Data →
__________________________________________________
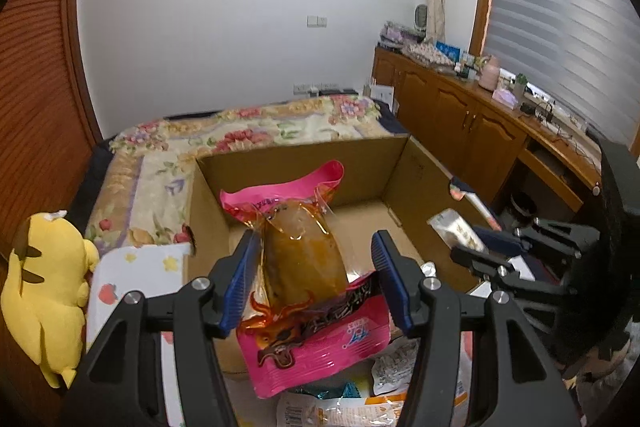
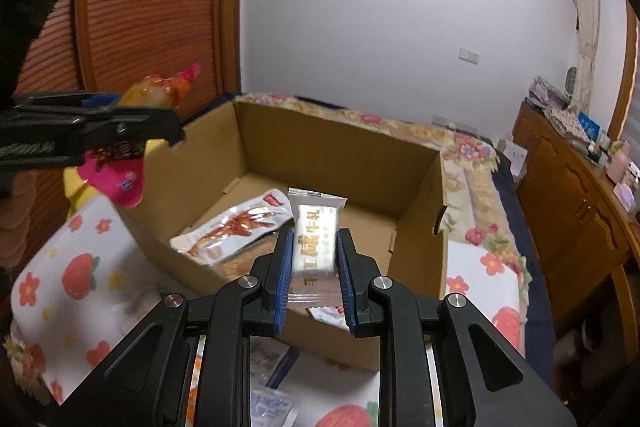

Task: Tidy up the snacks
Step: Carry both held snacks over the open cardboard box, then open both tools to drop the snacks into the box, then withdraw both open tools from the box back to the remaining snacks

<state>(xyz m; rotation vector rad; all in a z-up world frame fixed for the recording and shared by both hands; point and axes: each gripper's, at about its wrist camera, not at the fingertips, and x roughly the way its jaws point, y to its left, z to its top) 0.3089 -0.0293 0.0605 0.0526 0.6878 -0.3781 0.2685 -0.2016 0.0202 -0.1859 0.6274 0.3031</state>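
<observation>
Cardboard open-top box (image 2: pixel 340 155) sits on the floral-blanket bed (image 1: pixel 256 127), dead ahead of and below both tools. Left gripper (image 1: pixel 314 275) holds a pink-and-clear plastic snack pouch with a brown meat piece inside (image 1: pixel 304 259); jaws at medium width, left pad against the pouch, the right one's contact hard to confirm. Pouch long axis runs along the fingers, top end pointing over the near wall into the box. Right gripper (image 2: pixel 314 273) is clamped narrow on a small white wrapped snack bar (image 2: pixel 316 235), long axis also along the fingers, front end already above the box floor. One red-printed silver snack packet (image 2: pixel 232 227) already lies inside, left of the bar in the right wrist view. Judgement: right hand is nearer the drop zone; bare floor ahead and right of the silver packet is the likely target. Left pouch looks to be over the near-left corner and needs more forward travel. More loose packets (image 1: pixel 384 367) remain on the bed below the grippers. Yellow plush toy (image 1: pixel 44 291) lies left of the box, out of the way.
</observation>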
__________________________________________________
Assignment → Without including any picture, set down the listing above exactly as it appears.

Worked solution →
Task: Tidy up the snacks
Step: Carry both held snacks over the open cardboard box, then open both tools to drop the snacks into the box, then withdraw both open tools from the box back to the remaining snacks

<state>(xyz m; rotation vector rad; all in a z-up world frame fixed for the recording and shared by both hands; point and axes: each gripper's, at about its wrist camera, not at the fingertips, and x roughly the way its jaws point, y to its left, z to its top) 0.3089 -0.0293 0.0605 0.0526 0.6878 -0.3781 0.2685 -0.2016 0.0202 -0.1859 0.6274 0.3031</state>
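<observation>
Cardboard open-top box (image 2: pixel 340 155) sits on the floral-blanket bed (image 1: pixel 256 127), dead ahead of and below both tools. Left gripper (image 1: pixel 314 275) holds a pink-and-clear plastic snack pouch with a brown meat piece inside (image 1: pixel 304 259); jaws at medium width, left pad against the pouch, the right one's contact hard to confirm. Pouch long axis runs along the fingers, top end pointing over the near wall into the box. Right gripper (image 2: pixel 314 273) is clamped narrow on a small white wrapped snack bar (image 2: pixel 316 235), long axis also along the fingers, front end already above the box floor. One red-printed silver snack packet (image 2: pixel 232 227) already lies inside, left of the bar in the right wrist view. Judgement: right hand is nearer the drop zone; bare floor ahead and right of the silver packet is the likely target. Left pouch looks to be over the near-left corner and needs more forward travel. More loose packets (image 1: pixel 384 367) remain on the bed below the grippers. Yellow plush toy (image 1: pixel 44 291) lies left of the box, out of the way.
</observation>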

No more output is needed here.